La sinistra dem, però, non si rassegna e proprio in concomitanza con l’inizio della discussione sulla legge elettorale in commissione Affari Costituzionali della Camera. E il presidente dei deputati Roberto Speranza, leader di Area Riformista , impegnato in una mediazione, per la verità sempre più disperata, tenta, insieme a Nico Stumpo, un tempo bersaniano, e a Cesare Damiano, presidente della Commissione Lavoro di Montecitorio, l’ultima carta. Ossia un documento-appello , già firmato da una settantina di deputati, indirizzato al segretario-premier. Il testo, che sarà reso noto domani, chiede a Renzi di mantenere il confronto fino all’ultimo per “evitare una rottura” e “non spaccare il Pd”.

L’iniziativa ha immediatamente trovato il sostegno delle altre minoranze e il bersaniano Alfredo D’Attorre ha, infatti, detto: “L’appello indica che c’è un minimo comun denominatore nelle minoranze del Pd al di là di differenze di sensibilità. Questo comun denominatore consiste nella richiesta di modificare la legge elettorale”.

Probabilmente Renzi risponderà dicendo che qualche modifica può essere introdotta nella riforma costituzionale, ossia in quella del Senato per renderla meglio compatibile, come ha chiesto anche Bersani, con la nuova legge elettorale che rimane l’Italicum così com’è.

Che questa possa essere l’impostazione lo fanno intendere le ripetute dichiarazioni del premier e quella del sottosegretario renziano Angelo Rughetti che, nel lanciare un “patto generazionale tra quarantenni” secondo il quale “l’Italicum non si cambia. La minoranza lo voti così discuteremo sul Senato: Il tema vero è ,infatti, la riforma costituzionale con i contrappesi alla legge elettorale e il parlamentarismo”.

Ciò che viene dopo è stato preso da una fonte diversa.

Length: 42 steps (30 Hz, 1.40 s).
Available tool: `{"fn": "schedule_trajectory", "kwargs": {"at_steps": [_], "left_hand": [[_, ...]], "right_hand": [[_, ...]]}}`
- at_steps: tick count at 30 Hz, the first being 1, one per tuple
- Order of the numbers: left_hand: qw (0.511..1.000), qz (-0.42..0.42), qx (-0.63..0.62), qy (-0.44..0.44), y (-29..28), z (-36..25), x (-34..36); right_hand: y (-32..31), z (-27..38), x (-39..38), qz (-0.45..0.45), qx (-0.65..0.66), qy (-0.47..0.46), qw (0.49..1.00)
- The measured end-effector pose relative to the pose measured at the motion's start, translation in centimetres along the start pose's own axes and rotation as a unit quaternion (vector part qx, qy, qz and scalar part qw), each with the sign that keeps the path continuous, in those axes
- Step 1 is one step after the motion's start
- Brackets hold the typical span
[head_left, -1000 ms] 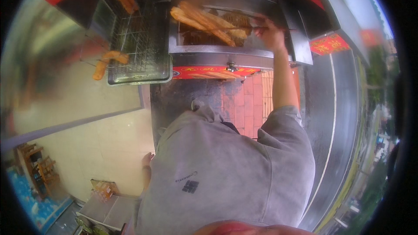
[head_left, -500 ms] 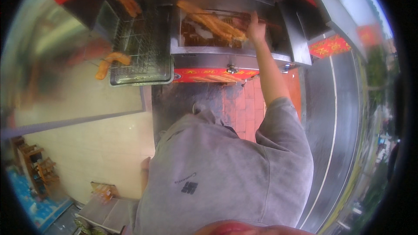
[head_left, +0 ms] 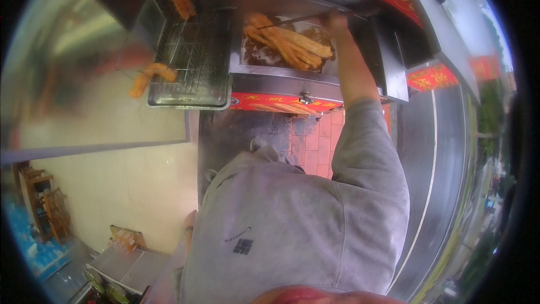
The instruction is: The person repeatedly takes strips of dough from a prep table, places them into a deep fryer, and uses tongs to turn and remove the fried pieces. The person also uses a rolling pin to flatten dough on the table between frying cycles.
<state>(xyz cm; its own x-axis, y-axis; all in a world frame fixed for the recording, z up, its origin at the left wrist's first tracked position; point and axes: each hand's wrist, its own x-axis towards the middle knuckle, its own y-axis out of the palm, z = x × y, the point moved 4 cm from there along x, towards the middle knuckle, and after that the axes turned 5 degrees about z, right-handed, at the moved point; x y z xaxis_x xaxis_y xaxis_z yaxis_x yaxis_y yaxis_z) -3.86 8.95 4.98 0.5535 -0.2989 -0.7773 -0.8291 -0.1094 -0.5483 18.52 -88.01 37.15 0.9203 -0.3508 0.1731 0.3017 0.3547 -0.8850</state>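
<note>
Steel fryer [head_left: 281, 72] beside a road [head_left: 415, 152], dough sticks [head_left: 292, 48] in it

Near the far edge of the fryer, toward its right corner, the right hand [head_left: 336, 21] is grasping a long thin stick [head_left: 298, 19], which reaches above the dough sticks' left end. These lie slantwise, from far left toward near right. The left hand [head_left: 190, 218] hangs beside the grey shirt [head_left: 281, 219]; its grip I cannot tell. Along the fryer's left edge stands a tray [head_left: 188, 100] with a wire rack [head_left: 185, 62].
</note>
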Motion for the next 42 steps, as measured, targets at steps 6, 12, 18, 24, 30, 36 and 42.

La sinistra dem si accontenterà di una promessa del genere visto che lo stesso Rughetti non sa se davvero Renzi è disposto a cambiare la riforma costituzionale. Ho l’impressione che quella del sottosegretario sia una dichiarazione concordata con il premier che, in risposta all’appello di “Area riformista”, proporrà proprio la modifica alla riforma del Senato. Lo vedremo presto. Ma se anche ci fosse questa apertura cosa farà la minoranza del Pd?